New Zealand travelled to England in the summer of 2013 and Root’s first involvement was to captain the England Lions against the Black Caps in a four-day warm-up match, where he scored 179 runs. After scoring 40 and 71 runs in the first Test at Lord’s, Root scored his maiden Test century at his home ground of Headingley, hitting 104 runs off 167 balls and became the first Yorkshire player to score their first Test century at Headingley. He finished the series as England’s top scorer with 243 runs and helped his team to a 2–0 series victory. In the ODI series that followed, Root made scores of 30, 28 and 33 as England lost the series 2–1.

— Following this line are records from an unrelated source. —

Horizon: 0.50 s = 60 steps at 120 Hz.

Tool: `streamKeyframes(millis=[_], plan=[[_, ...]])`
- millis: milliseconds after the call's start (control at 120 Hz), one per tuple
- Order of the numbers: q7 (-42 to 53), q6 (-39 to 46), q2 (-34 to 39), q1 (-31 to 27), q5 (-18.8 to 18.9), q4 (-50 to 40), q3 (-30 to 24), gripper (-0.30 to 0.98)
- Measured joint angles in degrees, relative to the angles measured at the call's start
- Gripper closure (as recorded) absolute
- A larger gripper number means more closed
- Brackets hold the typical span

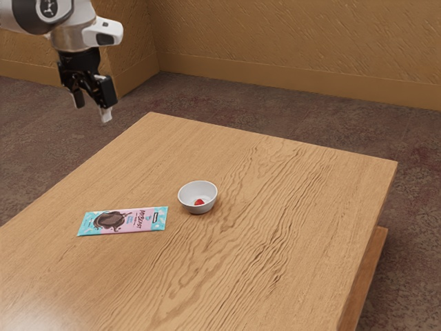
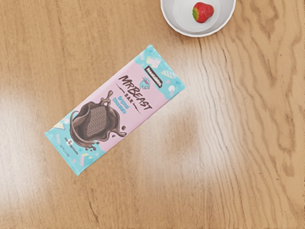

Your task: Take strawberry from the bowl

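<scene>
From where I stand, this is the approach, with the picking up all to come. The black gripper is high in the air toward the exterior view's left, its fingers apart and nothing between them. The strawberry lies on the floor of the white bowl, on its side by the look of it, with its green end showing in the wrist view.

The bowl stands upright on the wooden table, in from the edge on the exterior view's left and well apart from the far edge. Just beside it, nearer that left edge, a chocolate bar lies flat.

I'd say the next move is to carry the hand across until it is over the bowl, then come straight down with the fingertips inside the rim, one each side of the berry. It's a small fruit in a curved dish, so a finger could catch the rim and tip or push the bowl. A gentle squeeze should do, then a straight lift clear of the rim.
</scene>
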<state>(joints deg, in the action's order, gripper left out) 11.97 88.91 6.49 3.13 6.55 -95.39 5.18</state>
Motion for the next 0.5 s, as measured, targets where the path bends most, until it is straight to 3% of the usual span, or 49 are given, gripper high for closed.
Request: streamKeyframes(millis=[275,500], plan=[[-1.8,-0.1,-2.3,0.0,-0.1,-0.5,-1.6,0.00],[-1.5,2.9,-16.4,1.4,-1.6,2.7,-4.4,0.03]])
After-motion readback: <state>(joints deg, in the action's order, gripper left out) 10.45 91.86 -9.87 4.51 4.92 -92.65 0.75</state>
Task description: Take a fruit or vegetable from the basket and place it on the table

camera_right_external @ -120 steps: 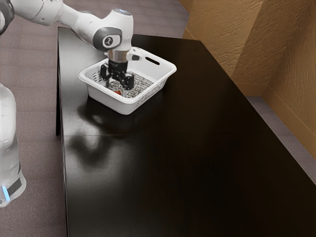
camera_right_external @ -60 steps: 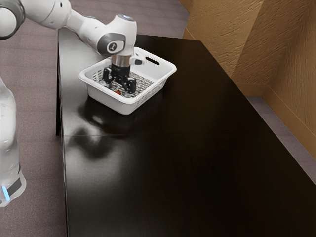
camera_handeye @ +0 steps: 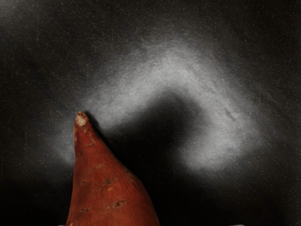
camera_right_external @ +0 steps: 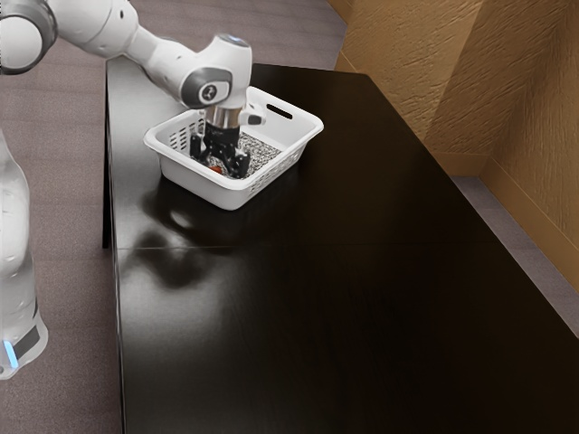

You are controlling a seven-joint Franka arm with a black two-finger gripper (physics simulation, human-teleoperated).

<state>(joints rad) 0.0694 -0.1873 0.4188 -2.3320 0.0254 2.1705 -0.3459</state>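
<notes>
Gripper (camera_right_external: pixel 220 168) partly hides the sweet potato (camera_handeye: pixel 107 186), cut off in wrist view

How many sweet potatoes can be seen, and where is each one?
1. The sweet potato is inside the white basket, at the gripper. Others may be hidden behind the gripper or the basket's near wall.
</notes>
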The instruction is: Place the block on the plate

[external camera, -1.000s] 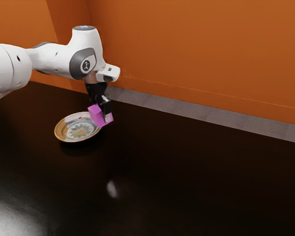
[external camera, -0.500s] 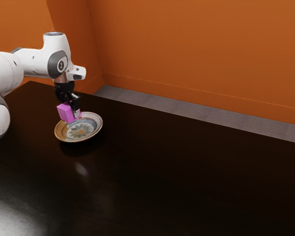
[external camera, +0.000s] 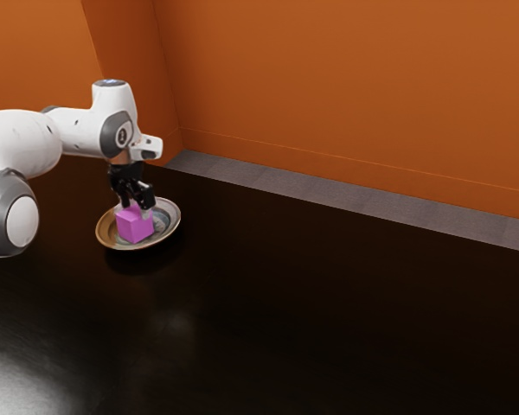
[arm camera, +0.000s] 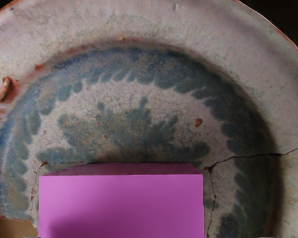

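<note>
The painted ceramic plate [external camera: 108, 236] now contains the pink-purple cube [external camera: 135, 226], which sits within its rim. Half a second ago the cube hung in the grip above the plate's far side; it has since come down. The black two-finger gripper [external camera: 137, 207] stands partly spread at the cube's upper part, its hold let go.

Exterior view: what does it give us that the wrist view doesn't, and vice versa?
Exterior view: the arm, gripper, orange wall and grey floor strip.
Wrist view: fine cracks in the plate, plus its leafy centre pattern up close.
Both: the pink block within the plate's rim.
</note>
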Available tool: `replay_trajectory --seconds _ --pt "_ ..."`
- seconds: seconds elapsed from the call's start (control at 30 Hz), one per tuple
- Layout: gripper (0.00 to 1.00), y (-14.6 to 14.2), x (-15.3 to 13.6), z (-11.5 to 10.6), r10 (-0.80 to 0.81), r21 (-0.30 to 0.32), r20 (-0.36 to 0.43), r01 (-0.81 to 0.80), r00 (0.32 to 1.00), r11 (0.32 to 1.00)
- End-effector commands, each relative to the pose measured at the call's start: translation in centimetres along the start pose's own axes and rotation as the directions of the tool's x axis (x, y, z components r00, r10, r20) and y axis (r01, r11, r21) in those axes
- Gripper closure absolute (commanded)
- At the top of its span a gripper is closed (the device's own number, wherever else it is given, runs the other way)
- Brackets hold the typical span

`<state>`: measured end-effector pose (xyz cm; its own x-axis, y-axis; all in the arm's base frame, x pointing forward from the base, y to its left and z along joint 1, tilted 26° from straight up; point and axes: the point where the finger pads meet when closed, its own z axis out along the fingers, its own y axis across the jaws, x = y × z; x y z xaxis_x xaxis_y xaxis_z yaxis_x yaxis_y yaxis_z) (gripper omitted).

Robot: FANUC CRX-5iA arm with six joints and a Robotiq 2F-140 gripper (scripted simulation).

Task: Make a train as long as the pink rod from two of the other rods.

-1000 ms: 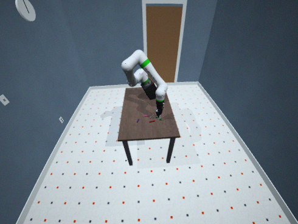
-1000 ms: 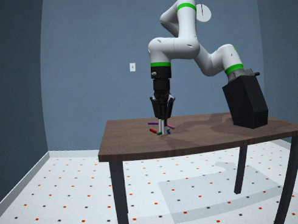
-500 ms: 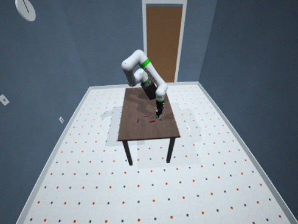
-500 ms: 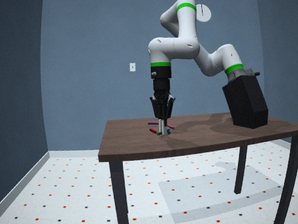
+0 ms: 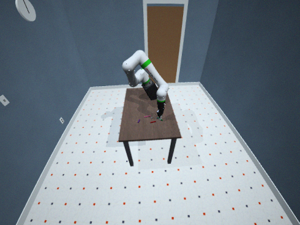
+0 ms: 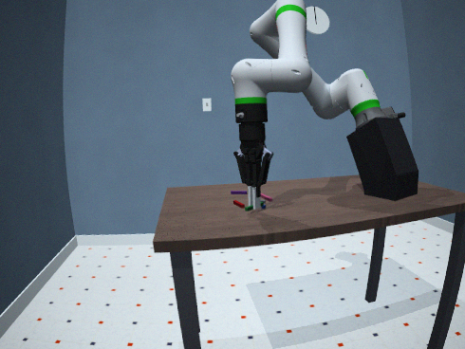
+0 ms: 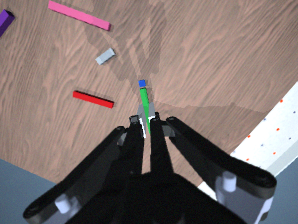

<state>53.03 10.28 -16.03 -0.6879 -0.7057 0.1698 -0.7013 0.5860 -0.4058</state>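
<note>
So the gripper has its fingers pinching the green rod, right down by the table. The blue rod is just past the green one's far end, ahead of the fingertips, with what looks like a sliver of gap. 8 plus 1 makes 9, so I reckon that's the train, matching the pink rod, which lies ahead of the hand and off toward the wrist view's left.

What worries me is that tiny blue one. Push the green too far and it'll probably skid or twist, since there's hardly any weight to it. If the green goes down slightly skewed, the faces may meet at a corner and the line's bent. Can't tell if the green is fully down, so opening early might drop it and bounce it out of line. Fingers spreading or dragging on the way up could shift it too.

The red rod is off to the hand's side, the grey rod is ahead on that same side, and the purple rod is way farther out. Those look safe unless a finger swings wide.
</note>
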Motion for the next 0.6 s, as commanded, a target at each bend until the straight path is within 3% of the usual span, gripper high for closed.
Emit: replay_trajectory --seconds 0.0,0.57 --pt "0.97 0.00 -0.02 0.14 0.000 0.000 0.000 0.000 1.000 1.000" --pt "0.97 0.00 -0.02 1.07 0.000 0.000 0.000 0.000 1.000 1.000"
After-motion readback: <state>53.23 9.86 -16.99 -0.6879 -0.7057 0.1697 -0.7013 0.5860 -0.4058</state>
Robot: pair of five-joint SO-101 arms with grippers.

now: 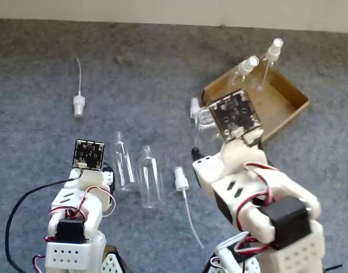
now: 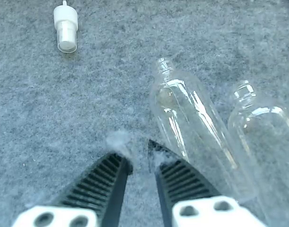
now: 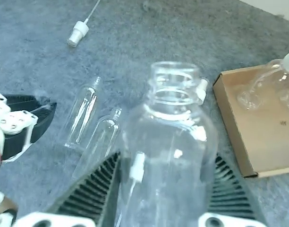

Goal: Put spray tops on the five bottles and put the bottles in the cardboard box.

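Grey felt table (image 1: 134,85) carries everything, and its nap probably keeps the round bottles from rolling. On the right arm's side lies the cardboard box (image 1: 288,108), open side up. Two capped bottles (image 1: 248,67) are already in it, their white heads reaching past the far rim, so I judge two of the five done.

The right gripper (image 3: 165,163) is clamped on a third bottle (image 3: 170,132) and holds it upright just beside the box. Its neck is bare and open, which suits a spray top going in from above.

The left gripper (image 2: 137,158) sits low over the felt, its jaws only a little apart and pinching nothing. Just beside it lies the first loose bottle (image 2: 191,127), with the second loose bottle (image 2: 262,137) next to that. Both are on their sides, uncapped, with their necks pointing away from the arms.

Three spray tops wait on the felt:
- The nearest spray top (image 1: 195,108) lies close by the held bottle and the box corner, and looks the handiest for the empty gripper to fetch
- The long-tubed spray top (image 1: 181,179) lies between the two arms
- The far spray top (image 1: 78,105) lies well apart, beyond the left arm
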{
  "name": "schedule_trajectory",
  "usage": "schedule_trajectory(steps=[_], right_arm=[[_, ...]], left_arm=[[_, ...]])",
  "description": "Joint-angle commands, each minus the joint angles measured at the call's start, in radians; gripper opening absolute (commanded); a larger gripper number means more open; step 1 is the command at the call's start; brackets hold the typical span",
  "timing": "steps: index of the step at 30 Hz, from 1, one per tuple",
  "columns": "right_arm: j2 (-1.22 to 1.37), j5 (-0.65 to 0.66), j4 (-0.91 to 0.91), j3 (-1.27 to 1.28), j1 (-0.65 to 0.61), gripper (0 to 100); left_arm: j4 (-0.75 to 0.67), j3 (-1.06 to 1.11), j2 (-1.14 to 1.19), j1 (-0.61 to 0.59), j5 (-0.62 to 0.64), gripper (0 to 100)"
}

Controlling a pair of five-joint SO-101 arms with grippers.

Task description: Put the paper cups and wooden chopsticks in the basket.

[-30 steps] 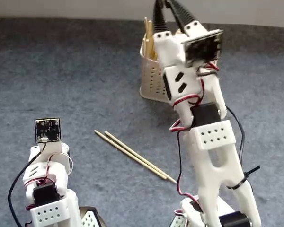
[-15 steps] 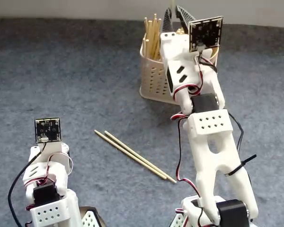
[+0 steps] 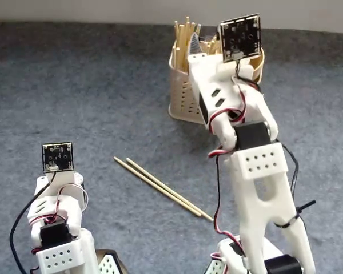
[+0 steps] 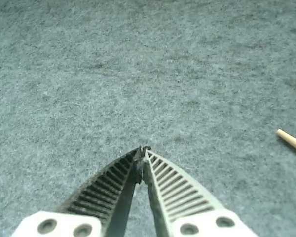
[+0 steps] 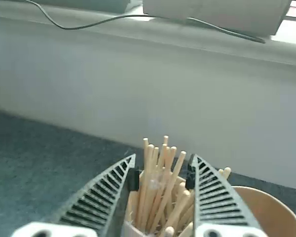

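Observation:
The cream perforated basket (image 3: pixel 184 100) stands at the back of the grey mat, and a bundle of wooden chopsticks (image 3: pixel 186 39) stands upright in it. My right gripper (image 3: pixel 201 44) hangs over the basket. In the right wrist view it (image 5: pixel 163 158) is open, one finger on each side of the chopstick bundle (image 5: pixel 160 185). A tan paper cup rim (image 5: pixel 269 210) shows beside the bundle. Two chopsticks (image 3: pixel 163 187) lie side by side on the mat between the arms. My left gripper (image 4: pixel 143 148) is shut just above bare mat, and a chopstick tip (image 4: pixel 291 141) lies off to its side.
The grey mat (image 3: pixel 74 91) spreads wide to the left of the basket. A pale wall (image 5: pixel 138 84) rises just behind the basket, with cables along its top. The left arm's base (image 3: pixel 57 240) stands at the near left corner.
My right arm's wrist has tipped down and drawn back over the basket. More chopsticks now stand above the basket's rim. The left arm and the two loose chopsticks stayed put.

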Motion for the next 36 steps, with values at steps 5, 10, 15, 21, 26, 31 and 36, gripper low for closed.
schedule_trajectory(steps=[5,10,15,21,26,31,36], right_arm=[[-0.081,0.04,0.338,-0.094,-0.189,16.3],[-0.077,0.1,0.45,-0.071,-0.282,16.3],[-0.065,0.104,0.498,0.025,-0.317,16.3],[-0.064,0.101,0.498,0.182,-0.375,16.3],[-0.064,0.1,0.443,0.338,-0.463,16.3],[-0.062,0.1,0.274,0.515,-0.521,16.3],[-0.062,0.1,0.163,0.628,-0.538,16.6]], left_arm=[[-0.015,0.019,-0.007,-0.008,0.009,2],[-0.015,0.019,-0.007,-0.008,0.009,2],[-0.015,0.019,-0.007,-0.008,0.009,2],[-0.015,0.019,-0.007,-0.008,0.009,2],[-0.015,0.019,-0.007,-0.008,0.009,2],[-0.015,0.019,-0.007,-0.008,0.009,2],[-0.015,0.019,-0.007,-0.008,0.009,2]])
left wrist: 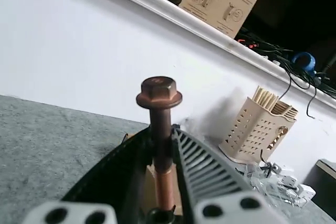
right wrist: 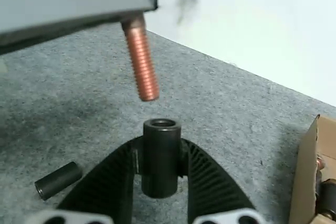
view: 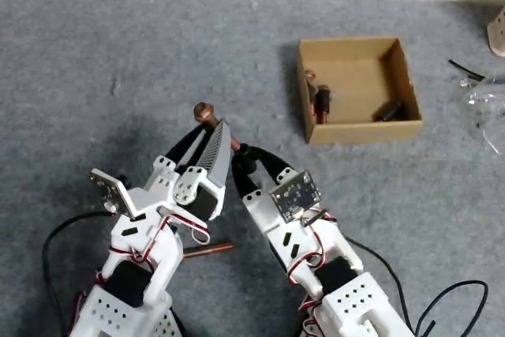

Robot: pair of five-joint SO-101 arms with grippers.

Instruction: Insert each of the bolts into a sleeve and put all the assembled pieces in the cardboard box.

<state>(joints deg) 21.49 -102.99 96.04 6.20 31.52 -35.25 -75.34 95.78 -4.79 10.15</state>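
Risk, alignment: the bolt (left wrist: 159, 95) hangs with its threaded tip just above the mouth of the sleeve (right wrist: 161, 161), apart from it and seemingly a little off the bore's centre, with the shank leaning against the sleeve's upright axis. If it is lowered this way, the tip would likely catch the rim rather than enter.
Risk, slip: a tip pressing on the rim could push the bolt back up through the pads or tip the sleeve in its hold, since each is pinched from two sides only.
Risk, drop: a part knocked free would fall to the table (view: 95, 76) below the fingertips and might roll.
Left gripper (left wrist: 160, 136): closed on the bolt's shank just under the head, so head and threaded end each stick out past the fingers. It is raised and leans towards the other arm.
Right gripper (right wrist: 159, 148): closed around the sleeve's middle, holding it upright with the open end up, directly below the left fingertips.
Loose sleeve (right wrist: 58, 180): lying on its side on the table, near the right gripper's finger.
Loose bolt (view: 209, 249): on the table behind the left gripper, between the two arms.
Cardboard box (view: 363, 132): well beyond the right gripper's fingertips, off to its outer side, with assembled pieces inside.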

Root was named in the England squad for the Champions Trophy. He featured against Sri Lanka and hit 68 runs off 55 balls in a seven-wicket loss. Root helped England to a 10-run win over New Zealand by making 38 runs off 40 balls, which secured them a place in the semi-finals. In the last four against South Africa, Root scored 48 off 71 balls as England eased to a seven-wicket win and advanced to the final. Following England’s loss to India, he was named as 12th man in the Team of the Tournament by the ICC.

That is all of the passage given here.